* AIM OF THE TASK: Once the line holding "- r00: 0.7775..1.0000" is found in the listing below, write it out and each later line exactly, up to and including the one holding "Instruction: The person".

* DATA:
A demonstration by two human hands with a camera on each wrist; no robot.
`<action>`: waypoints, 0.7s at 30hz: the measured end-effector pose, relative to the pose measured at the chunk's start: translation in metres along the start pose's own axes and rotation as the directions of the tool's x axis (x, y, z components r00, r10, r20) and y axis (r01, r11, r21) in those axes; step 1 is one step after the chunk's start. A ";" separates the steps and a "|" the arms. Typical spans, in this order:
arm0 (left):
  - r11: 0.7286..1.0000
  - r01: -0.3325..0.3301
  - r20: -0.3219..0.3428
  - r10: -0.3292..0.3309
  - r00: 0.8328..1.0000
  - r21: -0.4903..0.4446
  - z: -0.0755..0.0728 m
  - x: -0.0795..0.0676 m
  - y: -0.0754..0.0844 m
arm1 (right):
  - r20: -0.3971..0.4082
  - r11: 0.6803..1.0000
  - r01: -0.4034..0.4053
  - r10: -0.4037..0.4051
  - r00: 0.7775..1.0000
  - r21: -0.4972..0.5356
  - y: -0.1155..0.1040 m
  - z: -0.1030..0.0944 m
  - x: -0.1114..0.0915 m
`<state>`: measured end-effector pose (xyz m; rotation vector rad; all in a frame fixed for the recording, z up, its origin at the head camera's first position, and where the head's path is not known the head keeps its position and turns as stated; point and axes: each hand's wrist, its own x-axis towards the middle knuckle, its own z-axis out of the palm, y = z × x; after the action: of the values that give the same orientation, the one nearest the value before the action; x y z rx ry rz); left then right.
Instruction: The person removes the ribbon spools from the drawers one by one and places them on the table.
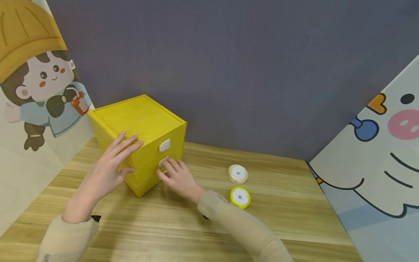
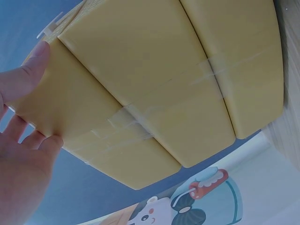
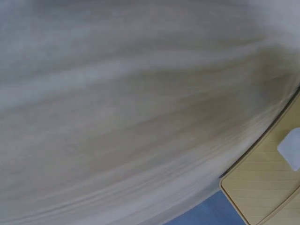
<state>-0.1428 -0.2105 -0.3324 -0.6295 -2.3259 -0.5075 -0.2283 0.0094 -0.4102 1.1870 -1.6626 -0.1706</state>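
The yellow three-tiered box (image 1: 148, 151) stands on the wood-grain desk (image 1: 278, 218), apparently steadied by the left hand (image 1: 109, 169), grip spread apart, while the right hand (image 1: 181, 180) reaches its middle white tab (image 1: 163, 160), whether pinching I cannot tell.

The right hand (image 1: 180, 179) partly hides the middle flat white handle (image 1: 163, 161) of the yellow drawer box (image 1: 147, 162); in the right wrist view, blurred beige cloth (image 3: 131, 122) conceals this hand; the sleeve (image 1: 243, 220) lettering (image 1: 223, 198) is illegibly small
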 end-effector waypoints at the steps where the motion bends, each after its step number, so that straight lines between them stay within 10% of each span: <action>1: 1.000 0.001 0.001 -0.001 1.000 0.001 0.000 0.000 0.000 | 0.000 1.000 -0.001 0.001 1.000 -0.001 -0.001 0.002 -0.002; 21: 1.000 0.013 0.001 -0.013 1.000 -0.003 0.000 -0.001 0.000 | 0.231 1.000 -0.011 0.004 0.973 0.029 -0.026 0.022 -0.029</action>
<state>-0.1422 -0.2105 -0.3326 -0.6166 -2.3325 -0.5169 -0.2306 0.0087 -0.4549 1.2198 -1.8773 -0.2890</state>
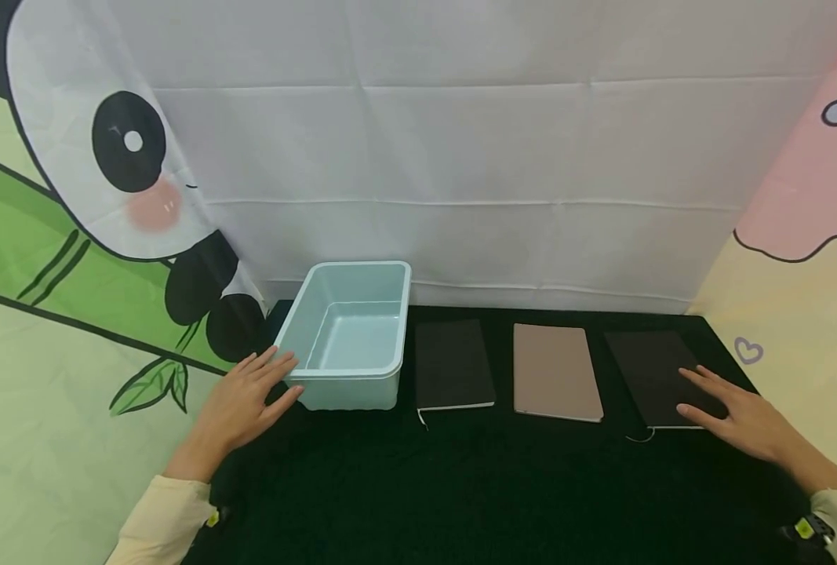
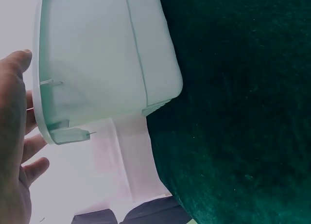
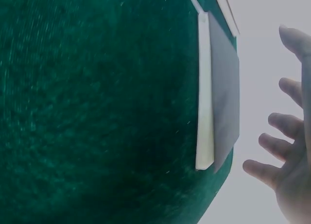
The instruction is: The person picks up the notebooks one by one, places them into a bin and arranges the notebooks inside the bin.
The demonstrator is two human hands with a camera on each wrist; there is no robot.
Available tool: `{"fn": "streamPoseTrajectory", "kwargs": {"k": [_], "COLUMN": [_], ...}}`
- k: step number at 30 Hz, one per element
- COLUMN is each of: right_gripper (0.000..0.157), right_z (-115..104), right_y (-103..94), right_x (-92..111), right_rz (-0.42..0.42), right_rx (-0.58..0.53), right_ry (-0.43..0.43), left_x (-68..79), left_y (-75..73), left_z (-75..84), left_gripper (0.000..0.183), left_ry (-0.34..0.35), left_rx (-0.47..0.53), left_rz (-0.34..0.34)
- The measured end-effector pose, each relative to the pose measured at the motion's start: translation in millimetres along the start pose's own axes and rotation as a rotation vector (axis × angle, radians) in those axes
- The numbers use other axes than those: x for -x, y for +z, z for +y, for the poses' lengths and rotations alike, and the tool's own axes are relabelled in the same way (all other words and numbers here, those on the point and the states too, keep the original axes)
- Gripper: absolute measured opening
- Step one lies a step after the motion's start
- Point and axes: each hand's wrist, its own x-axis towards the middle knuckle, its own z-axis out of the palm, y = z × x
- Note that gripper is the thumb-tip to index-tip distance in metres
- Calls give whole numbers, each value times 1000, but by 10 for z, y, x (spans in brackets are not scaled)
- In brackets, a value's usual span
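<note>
A pale blue plastic basin (image 1: pixel 348 374) stands at the left of the dark cloth-covered table. My left hand (image 1: pixel 250 402) is at its near left corner with fingers extended, beside the rim (image 2: pixel 43 88); whether they touch it I cannot tell. Three notebooks lie in a row to the right: a black notebook (image 1: pixel 453 365) with a ribbon, a pinkish-beige notebook (image 1: pixel 556 373), and another black notebook (image 1: pixel 647 369). Above the last one my right hand (image 1: pixel 746 416) is spread, holding nothing. In the right wrist view its fingers are apart from that notebook (image 3: pixel 224 88).
Dark green cloth (image 1: pixel 460 486) covers the table. Behind it hangs a pale printed curtain (image 1: pixel 460 141) with a panda figure on the left and a pink figure on the right. A white ribbon (image 1: pixel 640 438) sticks out from the right-hand notebook's near edge.
</note>
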Motion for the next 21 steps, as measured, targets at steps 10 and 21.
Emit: {"fn": "streamPoseTrajectory", "kwargs": {"k": [10,21], "right_gripper": [72,76], "right_z": [300,456], "right_y": [88,134], "right_x": [29,33], "right_rz": [-39,-91], "right_rx": [-47,-12], "right_ry": [81,150], "left_x": [18,60], "left_y": [60,146], "left_z": [-17,-38], "left_gripper": [49,48], "left_ry": [-21,6], "left_rx": [49,80], "left_rz": [43,218]}}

* REPLY TO THE EXERCISE:
  - r00: 0.7775..1.0000
  - r21: -0.4972..0.5356
  - y: -0.1155..0.1040 m
  - z: -0.1030..0.0944 m
  - x: -0.1114..0.0915 m
`<state>`: measured end-effector pose (xyz m; rotation vector rad; all in a frame fixed for the recording, z up, its origin at the head camera's first position, and where the head's path is not known the head keeps its position and turns as stated; point and axes: each hand's wrist, its own x-axis towards the middle knuckle, its own z-axis out of the palm, y = z × x; after the action: of the values that give the same orientation, the one nearest the value before the action; x y z rx ry rz); left then right.
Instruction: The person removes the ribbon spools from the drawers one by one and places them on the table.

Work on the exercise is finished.